Records from a collection:
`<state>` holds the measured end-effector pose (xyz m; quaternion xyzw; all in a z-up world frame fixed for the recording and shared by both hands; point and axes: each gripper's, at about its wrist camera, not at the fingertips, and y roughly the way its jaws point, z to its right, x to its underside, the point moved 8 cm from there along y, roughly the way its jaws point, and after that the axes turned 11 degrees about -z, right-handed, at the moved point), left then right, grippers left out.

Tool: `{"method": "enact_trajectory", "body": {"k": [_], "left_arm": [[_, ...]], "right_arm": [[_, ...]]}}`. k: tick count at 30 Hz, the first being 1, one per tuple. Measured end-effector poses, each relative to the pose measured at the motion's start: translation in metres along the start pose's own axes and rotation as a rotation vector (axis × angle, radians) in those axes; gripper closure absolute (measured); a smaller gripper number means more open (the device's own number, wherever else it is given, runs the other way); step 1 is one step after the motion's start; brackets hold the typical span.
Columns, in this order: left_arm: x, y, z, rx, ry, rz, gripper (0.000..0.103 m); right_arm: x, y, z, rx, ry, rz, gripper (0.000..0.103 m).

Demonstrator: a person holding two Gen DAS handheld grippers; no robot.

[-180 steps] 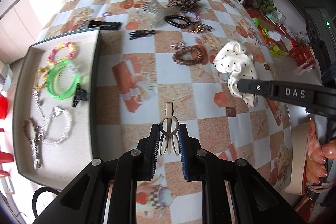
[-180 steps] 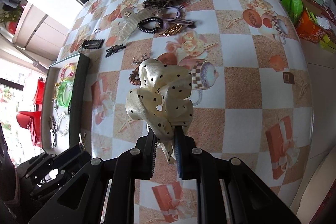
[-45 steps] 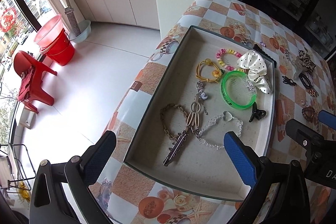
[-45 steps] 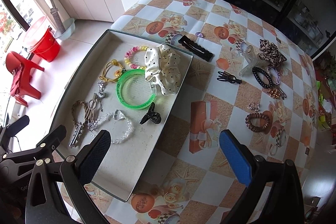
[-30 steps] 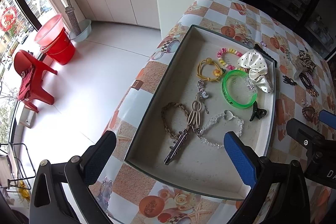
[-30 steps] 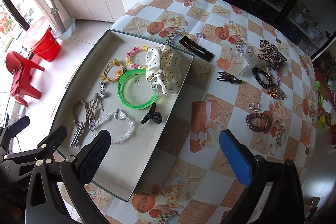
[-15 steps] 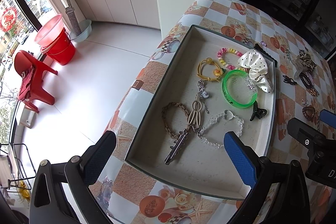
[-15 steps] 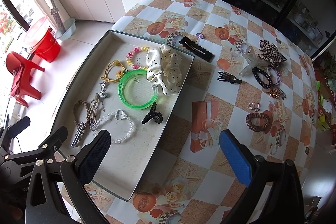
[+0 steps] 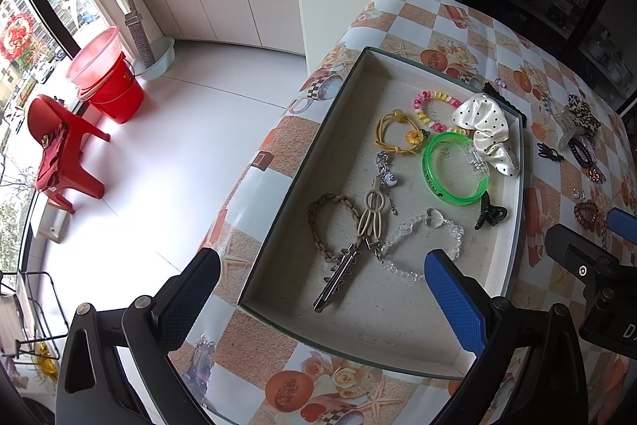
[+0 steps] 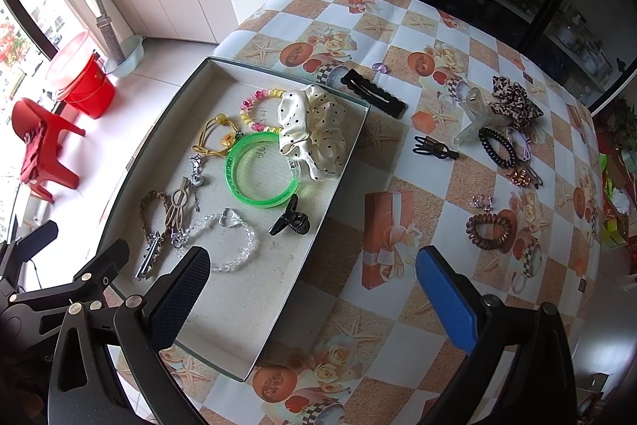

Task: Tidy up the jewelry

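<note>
A grey tray at the table's left edge holds a cream polka-dot scrunchie, a green bangle, a beige hair clip, a black claw clip, bead bracelets and a metal clip. My left gripper is open and empty above the tray's near end. My right gripper is open and empty above the tray's right rim. Loose hair ties and clips lie on the table to the right.
The checkered tablecloth covers the table. A black flat clip lies just behind the tray. A brown spiral hair tie lies at the right. The floor with a red bucket and a red chair is at the left.
Six seconds ago the left gripper held the beige clip and the right held the scrunchie; both now lie in the tray. Over the last second both grippers stay open and almost still.
</note>
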<state>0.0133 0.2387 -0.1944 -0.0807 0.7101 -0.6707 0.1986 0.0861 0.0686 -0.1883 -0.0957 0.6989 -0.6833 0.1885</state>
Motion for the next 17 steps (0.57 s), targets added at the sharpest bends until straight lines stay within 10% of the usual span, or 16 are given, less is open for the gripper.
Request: {"method": "enact_trajectory", "body": {"k": [17], "left_arm": [[0.0033, -0.0001, -0.0051, 0.003, -0.008, -0.004, 0.000]], "right_arm": [[0.0008, -0.0009, -0.0008, -0.001, 0.000, 0.001, 0.000]]}}
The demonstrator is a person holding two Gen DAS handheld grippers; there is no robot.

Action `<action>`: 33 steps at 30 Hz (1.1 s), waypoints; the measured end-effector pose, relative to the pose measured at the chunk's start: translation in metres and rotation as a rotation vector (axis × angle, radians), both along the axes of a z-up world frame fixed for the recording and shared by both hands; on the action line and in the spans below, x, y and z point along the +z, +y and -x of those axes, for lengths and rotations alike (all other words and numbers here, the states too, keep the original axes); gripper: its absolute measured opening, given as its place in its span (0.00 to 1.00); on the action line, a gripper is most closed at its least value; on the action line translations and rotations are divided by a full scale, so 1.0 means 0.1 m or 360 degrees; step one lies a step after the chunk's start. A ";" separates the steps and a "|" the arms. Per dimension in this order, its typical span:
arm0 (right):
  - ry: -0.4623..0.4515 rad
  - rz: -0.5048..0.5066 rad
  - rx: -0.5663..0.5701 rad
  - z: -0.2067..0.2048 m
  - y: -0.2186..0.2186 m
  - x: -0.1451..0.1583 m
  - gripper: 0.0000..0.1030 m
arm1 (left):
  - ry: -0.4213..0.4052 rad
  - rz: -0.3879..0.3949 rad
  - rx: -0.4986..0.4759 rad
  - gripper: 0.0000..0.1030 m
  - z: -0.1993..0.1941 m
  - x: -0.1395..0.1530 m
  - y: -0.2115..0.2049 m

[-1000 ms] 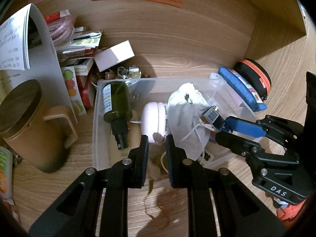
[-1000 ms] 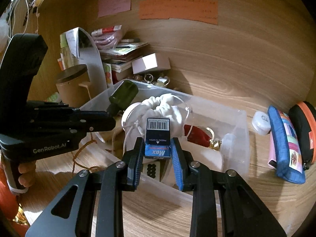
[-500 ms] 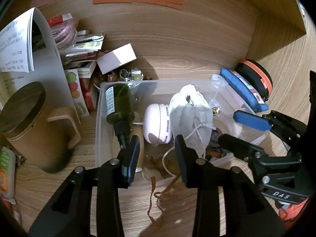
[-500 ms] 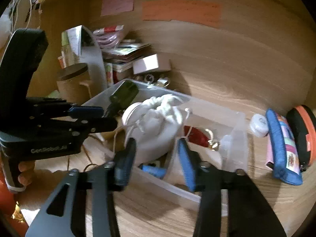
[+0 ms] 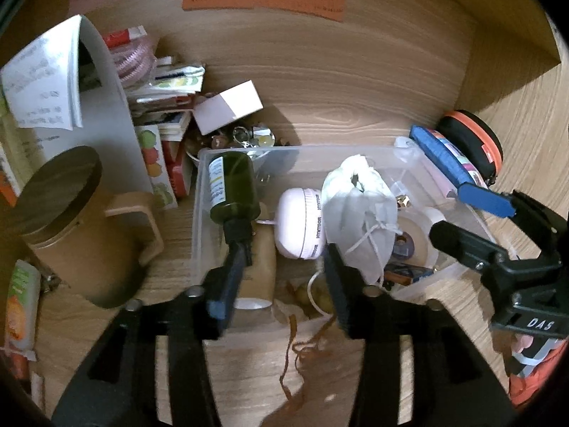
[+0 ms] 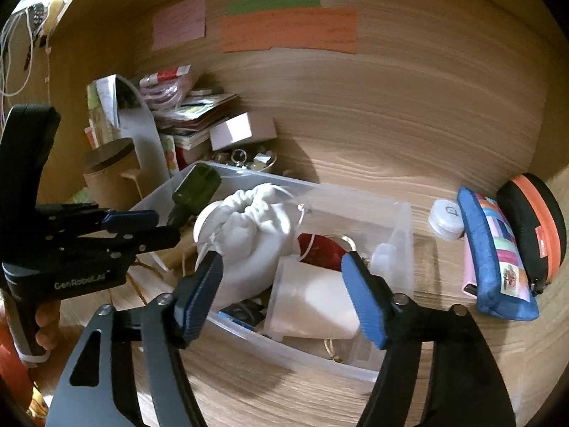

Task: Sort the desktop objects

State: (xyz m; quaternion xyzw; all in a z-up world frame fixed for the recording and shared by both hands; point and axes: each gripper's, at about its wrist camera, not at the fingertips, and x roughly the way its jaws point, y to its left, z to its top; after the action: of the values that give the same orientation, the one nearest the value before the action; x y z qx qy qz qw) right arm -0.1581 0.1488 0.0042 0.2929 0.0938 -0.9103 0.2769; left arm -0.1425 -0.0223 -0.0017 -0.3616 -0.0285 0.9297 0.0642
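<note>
Clear plastic bin [image 5: 199, 213] at frame centre on the wooden surface [image 5: 355, 99], holding white drawstring pouch [image 5: 359, 213], green bottle [image 5: 233, 188], white jar [image 5: 300, 227]. Left claw [image 5: 281, 277] spread wide, empty, at lower centre. Right claw [image 6: 284, 295] likewise wide, empty, over the bin.

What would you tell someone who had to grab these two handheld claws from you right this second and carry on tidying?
Left gripper: open, empty, over the near edge of the clear bin.
Right gripper: open, empty, over the bin's right part.
In the bin: green bottle lying down, white jar, white drawstring pouch, tape roll, small blue box.
Outside it: blue pencil case, black-and-orange case, small white round container, lidded mug, booklet pile.
Left to do: probably the loose items on the right; neither gripper holds anything.
</note>
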 end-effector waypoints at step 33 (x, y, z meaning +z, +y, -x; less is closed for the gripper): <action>0.0244 0.0091 -0.0230 -1.13 0.50 0.49 1.00 | 0.0326 0.0005 0.0159 0.99 -1.30 0.55 0.27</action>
State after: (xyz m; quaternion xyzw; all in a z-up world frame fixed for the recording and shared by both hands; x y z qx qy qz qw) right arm -0.0448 0.1989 0.0536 0.2204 0.0673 -0.9499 0.2109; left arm -0.0122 0.0046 0.0530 -0.2629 -0.0382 0.9639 0.0196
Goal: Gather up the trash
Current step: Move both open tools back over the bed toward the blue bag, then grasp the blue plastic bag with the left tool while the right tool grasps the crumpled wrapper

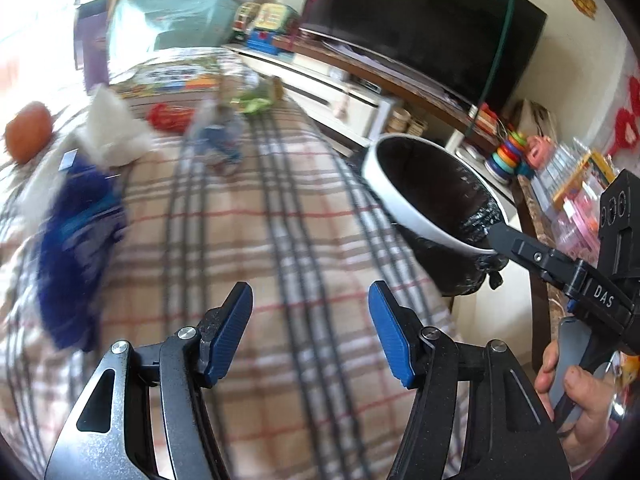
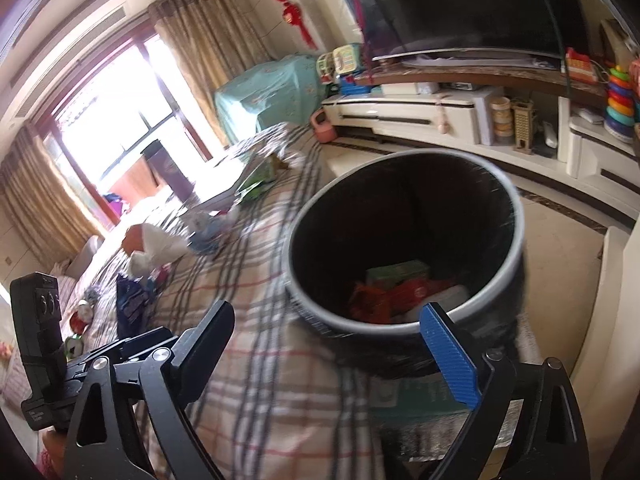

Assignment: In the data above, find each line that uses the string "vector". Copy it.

Exercise result:
Tool: `{"method": "enact_trajectory", "body": {"k": [_], "left_arm": [[_, ...]], "right_arm": [[_, ...]]}}`. k: tick count at 30 Hz, the first being 1, one per tuple. Measured end-effector poses, each relative to the pose measured at the motion's start: translation in metres along the start pose's own axes and rotation as a rotation vector (axis × angle, radians) in those axes; gripper closure absolute (measured); a smaller gripper number means more open (the device's own number, wherever else it is given, runs the other way); step 1 is one step after the motion's start; brackets hold the typical span.
Action `<action>`: 33 steps at 30 Hz (1.1 s), waypoints; the measured end-effector pose, relative to the pose measured at the chunk's start: translation in metres and rotation as a rotation vector (axis × angle, radians), both along the axes of a z-up world frame fixed for the recording and shared by both hands; on the action line and in the spans below, x, y and z point along the +z, +y and -x of those axes, for lengths and rotations alike (all other words and numbers here, the states too, keep the original axes); gripper: its absolute measured opening, given as its place in its span (0.00 to 1.00); on the action line, a gripper is most closed at its least value; on the action line translations and rotations are divided by a full scale, so 1.0 means 0.1 m or 360 degrees; step one lies a step after the chunk's start. A ";" separates the steps and a "|" the arms. Per dimension in this order, its typical span:

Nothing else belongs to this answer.